Select Details on the righthand side to dropdown the pane.
Give the certificate a Friendly Name and Description of your choice, and move to the Subject tab.
The next screen requires certain properties to be filled in in order for your certificate to be able to be signed correctly. The properties you will need to supply in the request from the top Subject Name pane are:
- Common Name (The hostname of your SQL Server)
- Country (Abbreviated, such as AU)
- State (Spelled in full, such as Queensland)
- Locality (Spelled in full, such as Forest Hill)
- Organization (Such as MyCompany)
- Organizational Unit (Such as IT Support)
And on the bottom Alternative Name pane:
DNS Name (One for each name the server might be addressed as by the client, including repeating the common name. The list might be: SQLServer, SQLServer.example.com,WIN-71OMUTA53P9, WIN-71OMUTA53P9.example.com)
Next; Select the Extensions tab. Under “Key Usage” add “Digital Signature” and “Key Encipherment”.
Under Extended Key Usage select “Server Authentication” and “Client Authentication”.
Next; Navigate to the private key tab. Under “Key Options”, make sure to set the “Key Size” to at least 2048 bits. If you are okay using the default protection mechanism of never being able to transport this key to another server, leave “Make private key exportable” unchecked. If you want to be able to export this keypair as .PFX later, check this box.
Save the “Base 64” CSR somewhere on your local file system. This .req file is what will get submitted to the Certificate Authority or through your SSLTrust configuration Panel for your SSL order.
The signed response will be returned to you as a .CER or .CRT file depending on the webserver options you select during submission. Double click this certificate, and allow Windows to automatically import it into the appropriate keystore. It will combine the signed response with the private key material, and the certificate will appear under the “personal” hive of your computer machine store.
Next, find the thumbprint of your signed certificate.
You can issue the powershell command (from an elevated CMD prompt)
Get-ChildItem -path cert:\LocalMachine\My
To return a list of certificates in the store, and their thumbprints. It is important that the thumbprint is in all caps, which this cmdlet does by default.

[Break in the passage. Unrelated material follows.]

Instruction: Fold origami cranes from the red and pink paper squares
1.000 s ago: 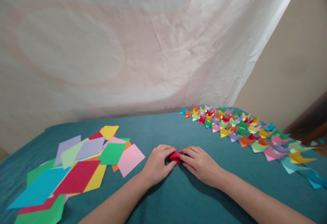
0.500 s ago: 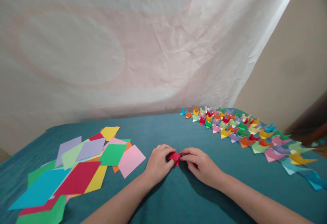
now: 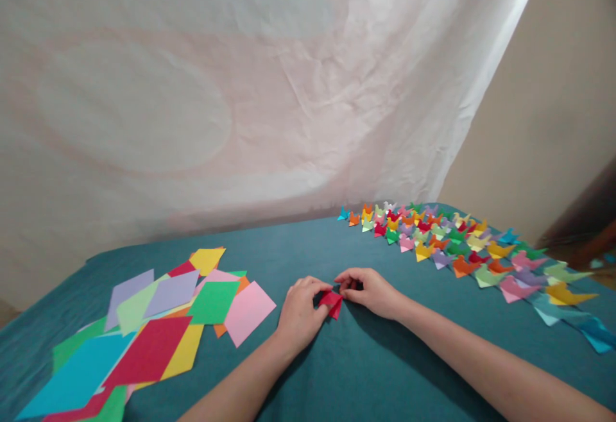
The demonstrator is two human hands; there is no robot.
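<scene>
A small folded red paper piece (image 3: 330, 302) sits between my two hands just above the teal tablecloth (image 3: 346, 371). My left hand (image 3: 301, 315) curls round its left side, fingers closed on it. My right hand (image 3: 366, 292) pinches its upper right tip with thumb and forefinger. Both forearms reach in from the bottom edge of the view.
Loose coloured paper squares (image 3: 158, 319) lie spread at the left. Several small folded paper birds (image 3: 462, 245) stand in rows along the right side toward the far corner. A creased white sheet (image 3: 216, 88) hangs behind the table, and a beige wall is at the right.
My right hand has lifted off the cloth and moved from lying over the red piece to pinching its tip. The red piece is slightly more unfolded. The view shifted a little.
</scene>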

Paste this thumbprint value to the following registry location:
HKEY_LOCAL_MACHINE\SOFTWARE\Microsoft\Microsoft SQL Server\MSSQL.x\MSSQLServer\SuperSocketNetLib\Certificate
You can also optionally require encrypted connections (machines that do not request encryption in their connection strings will be denied. Be careful enabling this option in an existing environment) by setting the “ForceEncryption” DWORD in SuperSocketNetLib to 1.
Finally, restart SQL Server. Now, when you connect via SQL Server Management Studio, you will be able to select “Encrypt Connect” under “Options” in order to fully encrypt all communication with the SQL Server.
Applications that support it can have their SQL Connection String modified to include “encrypt=true”.